Doch während es den Israelis 1948 zwar gelang, fünf arabische Armeen zu besiegen, scheiterten sie kläglich an der Umerziehung Erwins. Wie sein Alter Ego im Roman erkannte auch Appelfeld schließlich, dass jeder Versuch, aus ihm einen »neuen Juden« ohne Diaspora-Vergangenheit zu machen, in Identitätsverlust enden musste.
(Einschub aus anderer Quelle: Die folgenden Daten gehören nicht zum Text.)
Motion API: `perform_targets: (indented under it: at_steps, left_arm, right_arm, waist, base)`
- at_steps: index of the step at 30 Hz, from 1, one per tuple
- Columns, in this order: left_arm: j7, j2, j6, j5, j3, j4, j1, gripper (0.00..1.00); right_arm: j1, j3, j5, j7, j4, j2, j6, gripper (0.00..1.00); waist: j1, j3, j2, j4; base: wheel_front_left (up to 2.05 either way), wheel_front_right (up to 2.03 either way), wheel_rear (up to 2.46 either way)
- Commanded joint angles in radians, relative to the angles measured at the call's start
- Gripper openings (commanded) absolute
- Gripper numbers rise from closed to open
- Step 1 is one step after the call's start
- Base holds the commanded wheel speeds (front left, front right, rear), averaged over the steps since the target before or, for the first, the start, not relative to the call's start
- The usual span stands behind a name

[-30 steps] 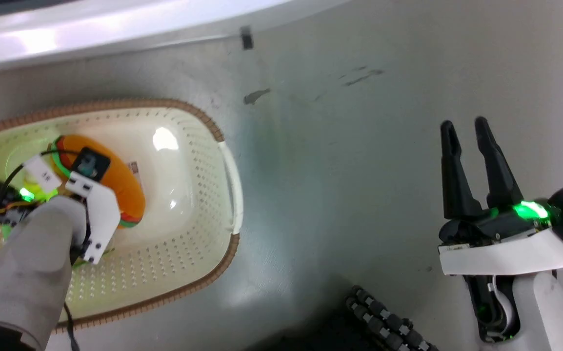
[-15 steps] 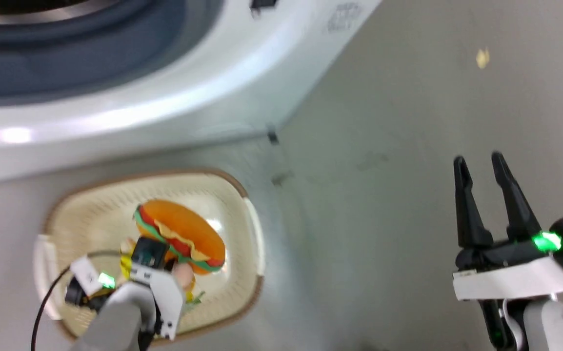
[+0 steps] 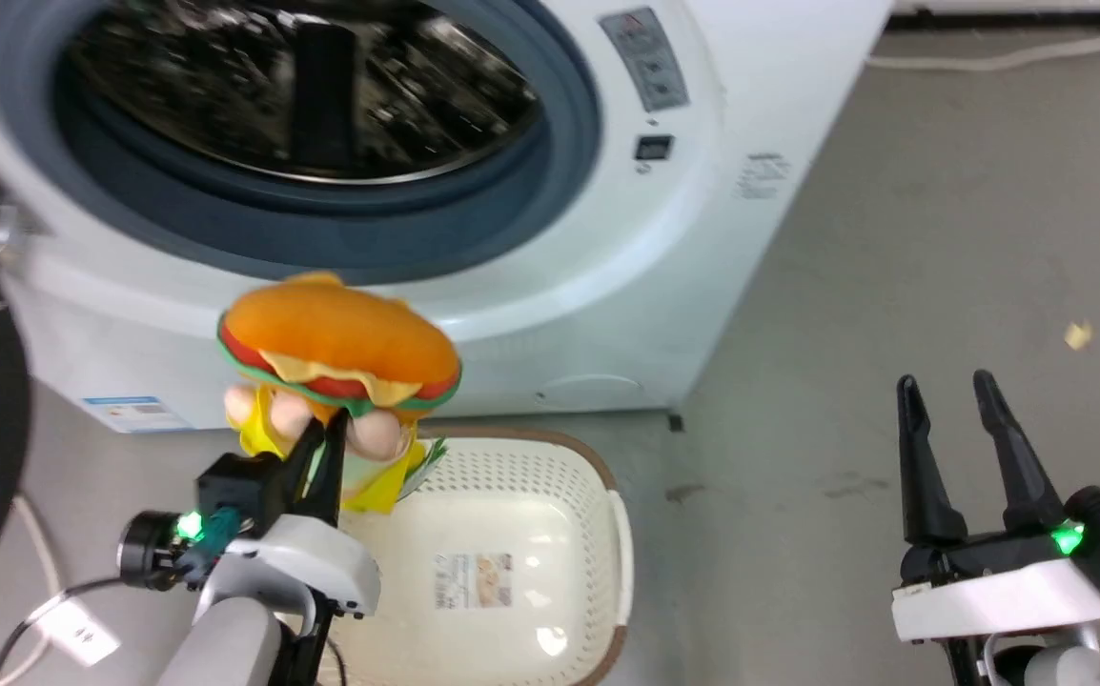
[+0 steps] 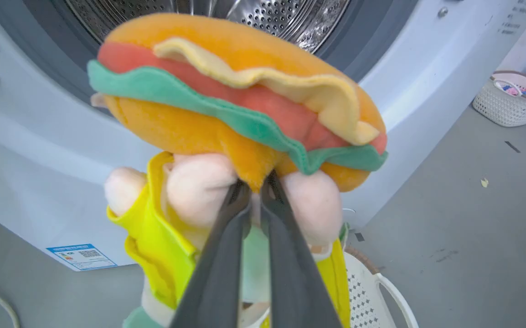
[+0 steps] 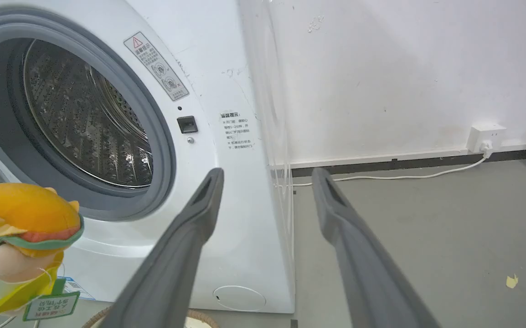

So wie Erwin im Roman sich in seine Heimatstadt und sein Elternhaus zurückträumt, beschwört auch Appelfeld in jedem seiner Bücher die Welt seiner Kindheit und Jugend in der Galut. Wenn er schreibt, dann kehrt er nicht in die Vergangenheit zurück, sondern dann ist er zu Hause. »Ich setze mich hin und schreibe und bin in meinem Haus. Und inzwischen habe ich schon mehr als ein einziges Haus, bereits ein ganzes Viertel, denn ich habe schon rund 40 Bücher geschrieben. In dieses Viertel hole ich meine Onkel und Tanten, Cousins und Cousinen, all die Freunde meines Vaters und meiner Mutter, all die Kommunisten, all die Liberalen, Anarchisten, Zionisten und Religiösen. Ich versuche, über 100 Jahre jüdischer Einsamkeit zu schreiben.«
kindheit Man hat Aharon Appelfeld immer wieder einen »Schoa-Dichter« genannt. Nichts macht ihn ärgerlicher, auch wenn der Massenmord an den europäischen Juden in seinen Büchern eine zentrale Rolle spielt. Der Holocaust gehört nun einmal zu seiner Biografie, hat seine Kindheit geprägt, aus der er, wie andere Schriftsteller, schöpft. Aharon Appelfeld, geboren am 16. Februar 1932 in Sadhora nahe Czernowitz, wuchs in einer assimilierten und sehr liebevollen Familie auf.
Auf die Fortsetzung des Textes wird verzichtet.